One major flaw is that it's too easy and too lucrative for multinational companies to shift and shelter profits abroad. Apple has the biggest overseas stash at about $102 billion, but other companies -- especially high-tech firms, whose assets are mostly intellectual property -- have piles of cash, too. According to one estimate, just the largest 83 companies have $1.46 trillion sitting offshore.
In the first time an Apple CEO testified before Congress, Tim Cook vigorously defended the company's practices. He denied that Apple is relying on "tax gimmicks" and pointed out that it has a duty to shareholders to do everything legally allowed to reduce its taxes.
That current corporate tax rate is among the highest of developed nations and hurts the competitiveness of U.S. companies, CEOs point out.
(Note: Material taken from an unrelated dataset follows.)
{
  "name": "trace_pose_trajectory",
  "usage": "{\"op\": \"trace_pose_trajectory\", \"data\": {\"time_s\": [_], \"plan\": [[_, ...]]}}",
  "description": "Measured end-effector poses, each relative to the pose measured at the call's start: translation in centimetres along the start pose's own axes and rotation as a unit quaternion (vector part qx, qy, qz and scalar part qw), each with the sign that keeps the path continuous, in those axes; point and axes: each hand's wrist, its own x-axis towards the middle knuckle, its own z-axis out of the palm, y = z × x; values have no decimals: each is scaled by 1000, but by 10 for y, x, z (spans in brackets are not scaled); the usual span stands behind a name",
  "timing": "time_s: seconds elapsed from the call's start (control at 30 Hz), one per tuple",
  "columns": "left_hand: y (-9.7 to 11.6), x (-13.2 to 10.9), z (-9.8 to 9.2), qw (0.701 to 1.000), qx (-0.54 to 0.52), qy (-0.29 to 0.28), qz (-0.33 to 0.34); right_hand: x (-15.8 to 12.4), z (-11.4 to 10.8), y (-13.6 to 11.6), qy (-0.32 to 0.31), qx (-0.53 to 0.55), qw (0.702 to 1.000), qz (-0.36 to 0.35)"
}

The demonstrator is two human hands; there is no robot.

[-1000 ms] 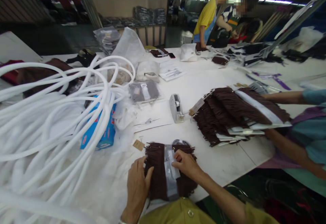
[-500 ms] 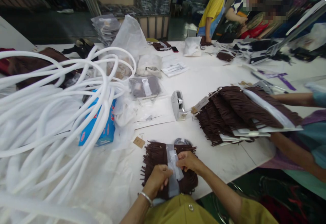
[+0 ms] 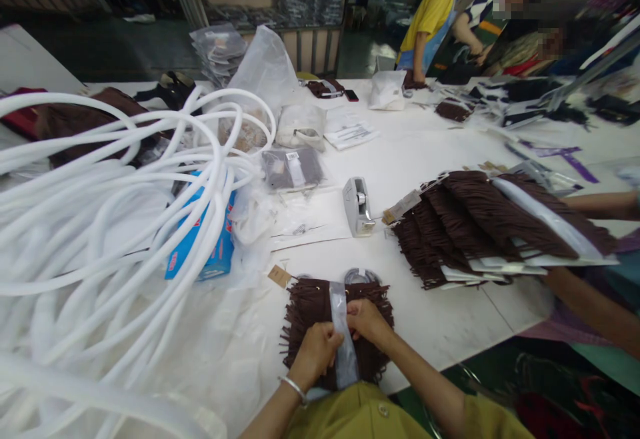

Many other countries, however, have ended special provisions that allow corporations to lower their tax bills.
The goal ought to be the same here -- a simpler, fairer system that broadens the base, treats different industries more equally and lowers the overall rate.
President Barack Obama has backed an overhaul of corporate taxes, outlining a framework last year to eliminate loopholes and reduce the rate to 28%, while raising an additional $250 billion over 10 years. In March, he went further, telling Republicans that he's willing to consider working on it separately from reforming individual income taxes, and to support a bill that does not increase revenue.
While it's well and good for members of Congress to spout outrage over Apple's tax tactics, it would be far more productive to get to the hard work of fixing the tax system.